§ **Task statement**: Only the lines from the top of the listing below to the line that has "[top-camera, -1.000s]" should be echoed, with both ends kept and pictures left out.
──────── Data ────────
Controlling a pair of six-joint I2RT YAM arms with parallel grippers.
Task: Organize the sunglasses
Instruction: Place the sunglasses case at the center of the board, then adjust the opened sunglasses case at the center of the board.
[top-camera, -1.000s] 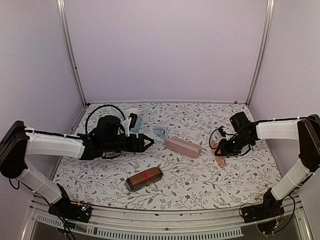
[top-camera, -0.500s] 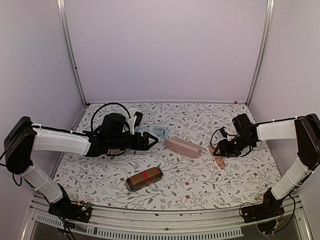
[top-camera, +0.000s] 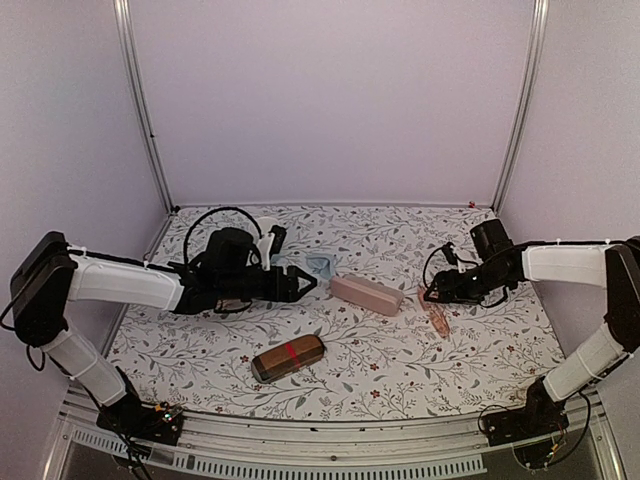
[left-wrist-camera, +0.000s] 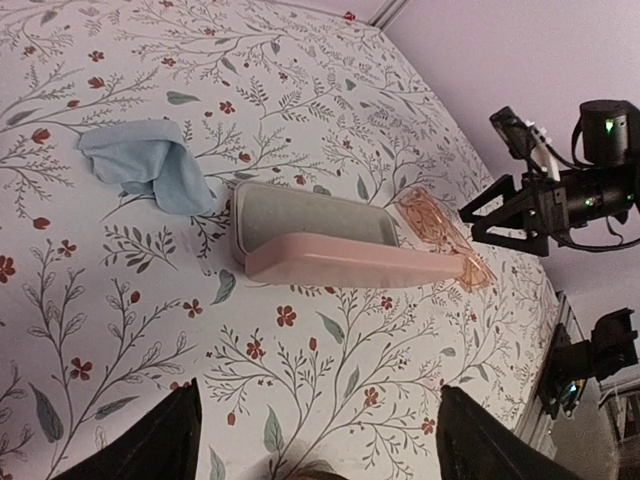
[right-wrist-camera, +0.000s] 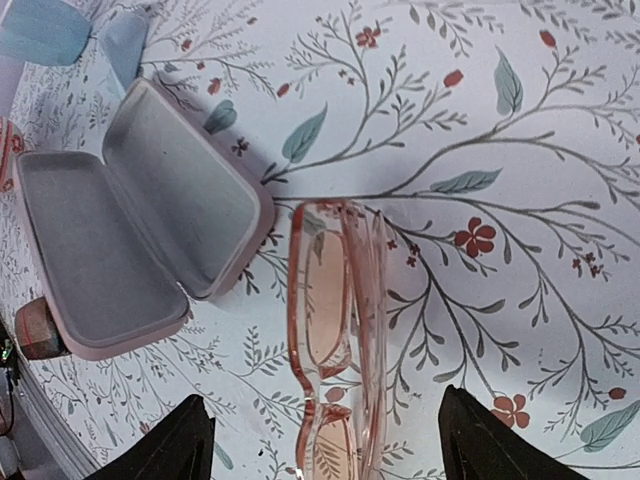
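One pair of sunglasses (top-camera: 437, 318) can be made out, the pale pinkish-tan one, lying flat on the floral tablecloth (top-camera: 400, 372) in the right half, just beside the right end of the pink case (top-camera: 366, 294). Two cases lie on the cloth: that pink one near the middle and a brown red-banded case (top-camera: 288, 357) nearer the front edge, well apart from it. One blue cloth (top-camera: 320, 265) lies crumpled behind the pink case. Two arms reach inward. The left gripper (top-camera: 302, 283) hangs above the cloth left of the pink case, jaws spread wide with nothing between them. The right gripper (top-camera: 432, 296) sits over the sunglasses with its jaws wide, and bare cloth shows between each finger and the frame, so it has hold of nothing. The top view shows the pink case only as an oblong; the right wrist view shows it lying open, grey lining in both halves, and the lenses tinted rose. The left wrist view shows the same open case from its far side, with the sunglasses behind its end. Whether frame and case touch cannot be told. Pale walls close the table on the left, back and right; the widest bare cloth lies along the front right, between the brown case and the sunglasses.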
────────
§ **Result of this task**:
Controlling a pair of six-joint I2RT YAM arms with parallel grippers.
Task: Organize the sunglasses
Instruction: Place the sunglasses case at the center of the board, then adjust the opened sunglasses case at the center of the board.
[top-camera, -1.000s] 

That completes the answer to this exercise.